## DIRECTIONS FOR THIS TASK:
Until the line containing "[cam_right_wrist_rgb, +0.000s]" has been reproduced, keep reproducing each line of the material below exactly, starting with the first.

## AVAILABLE RECORDS:

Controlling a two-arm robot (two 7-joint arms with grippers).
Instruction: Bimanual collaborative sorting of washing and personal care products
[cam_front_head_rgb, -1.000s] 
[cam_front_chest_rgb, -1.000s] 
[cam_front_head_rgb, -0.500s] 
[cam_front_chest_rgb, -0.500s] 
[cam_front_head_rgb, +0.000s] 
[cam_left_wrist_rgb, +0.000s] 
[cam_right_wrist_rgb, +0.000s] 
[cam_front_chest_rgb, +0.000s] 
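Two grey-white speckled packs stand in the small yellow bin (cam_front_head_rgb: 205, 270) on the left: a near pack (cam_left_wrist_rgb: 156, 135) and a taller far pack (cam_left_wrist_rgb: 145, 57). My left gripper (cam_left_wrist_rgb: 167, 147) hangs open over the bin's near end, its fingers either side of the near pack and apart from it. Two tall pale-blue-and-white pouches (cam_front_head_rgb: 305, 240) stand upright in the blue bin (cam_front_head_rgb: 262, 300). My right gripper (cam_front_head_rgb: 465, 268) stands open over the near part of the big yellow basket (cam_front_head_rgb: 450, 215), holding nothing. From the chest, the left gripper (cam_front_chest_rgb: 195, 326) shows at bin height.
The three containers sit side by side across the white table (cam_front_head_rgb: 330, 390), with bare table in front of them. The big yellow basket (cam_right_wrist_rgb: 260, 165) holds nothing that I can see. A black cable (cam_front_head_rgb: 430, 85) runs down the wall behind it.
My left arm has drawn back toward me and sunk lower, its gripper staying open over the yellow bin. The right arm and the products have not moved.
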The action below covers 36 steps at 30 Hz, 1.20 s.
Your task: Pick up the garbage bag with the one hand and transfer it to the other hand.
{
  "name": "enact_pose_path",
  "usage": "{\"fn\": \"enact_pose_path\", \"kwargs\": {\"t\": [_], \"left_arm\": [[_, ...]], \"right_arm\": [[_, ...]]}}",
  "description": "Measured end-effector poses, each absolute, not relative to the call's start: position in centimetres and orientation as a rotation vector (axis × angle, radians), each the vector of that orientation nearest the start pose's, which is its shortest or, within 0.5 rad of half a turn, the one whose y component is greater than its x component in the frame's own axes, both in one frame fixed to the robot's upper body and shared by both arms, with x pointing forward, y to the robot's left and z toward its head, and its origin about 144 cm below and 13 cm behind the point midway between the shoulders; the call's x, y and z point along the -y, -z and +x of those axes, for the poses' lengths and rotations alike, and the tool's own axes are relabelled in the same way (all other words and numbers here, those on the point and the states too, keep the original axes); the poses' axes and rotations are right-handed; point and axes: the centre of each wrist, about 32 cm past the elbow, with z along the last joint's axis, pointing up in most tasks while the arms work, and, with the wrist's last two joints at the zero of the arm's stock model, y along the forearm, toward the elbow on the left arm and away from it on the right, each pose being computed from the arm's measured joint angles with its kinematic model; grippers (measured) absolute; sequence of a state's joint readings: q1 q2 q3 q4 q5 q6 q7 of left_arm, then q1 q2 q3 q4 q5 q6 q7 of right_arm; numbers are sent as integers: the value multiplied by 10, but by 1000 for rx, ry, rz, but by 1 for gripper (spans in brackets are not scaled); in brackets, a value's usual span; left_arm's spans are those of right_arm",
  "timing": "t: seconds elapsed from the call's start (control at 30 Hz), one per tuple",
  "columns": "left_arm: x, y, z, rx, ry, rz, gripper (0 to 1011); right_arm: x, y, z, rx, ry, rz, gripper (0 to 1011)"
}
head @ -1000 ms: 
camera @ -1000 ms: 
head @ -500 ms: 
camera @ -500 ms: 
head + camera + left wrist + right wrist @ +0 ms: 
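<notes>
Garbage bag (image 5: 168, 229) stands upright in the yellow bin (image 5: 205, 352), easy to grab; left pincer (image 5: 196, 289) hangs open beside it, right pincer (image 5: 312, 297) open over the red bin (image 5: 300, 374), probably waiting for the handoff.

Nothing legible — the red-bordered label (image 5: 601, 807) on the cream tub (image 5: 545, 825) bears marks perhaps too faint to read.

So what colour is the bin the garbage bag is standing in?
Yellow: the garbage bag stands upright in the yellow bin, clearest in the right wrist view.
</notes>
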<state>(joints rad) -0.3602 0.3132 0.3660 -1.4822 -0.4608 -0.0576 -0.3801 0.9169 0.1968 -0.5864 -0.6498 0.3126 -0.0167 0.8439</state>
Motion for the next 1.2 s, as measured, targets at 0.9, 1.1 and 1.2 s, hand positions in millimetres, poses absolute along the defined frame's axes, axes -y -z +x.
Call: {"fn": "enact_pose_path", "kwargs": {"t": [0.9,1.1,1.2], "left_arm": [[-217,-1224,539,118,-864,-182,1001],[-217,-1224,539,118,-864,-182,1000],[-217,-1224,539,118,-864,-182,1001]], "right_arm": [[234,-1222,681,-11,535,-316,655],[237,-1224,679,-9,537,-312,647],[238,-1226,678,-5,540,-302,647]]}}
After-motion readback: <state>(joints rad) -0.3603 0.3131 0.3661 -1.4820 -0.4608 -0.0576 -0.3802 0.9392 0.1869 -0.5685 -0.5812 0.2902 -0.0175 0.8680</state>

## EXERCISE SOLUTION:
Controlling a two-arm robot (two 7-joint arms with grippers).
Instruction: Bimanual collaborative sorting of washing and personal care products
[cam_front_head_rgb, -1.000s] 
[cam_front_chest_rgb, -1.000s] 
[cam_front_head_rgb, -0.500s] 
[cam_front_chest_rgb, -0.500s] 
[cam_front_head_rgb, +0.000s] 
[cam_left_wrist_rgb, +0.000s] 
[cam_right_wrist_rgb, +0.000s] 

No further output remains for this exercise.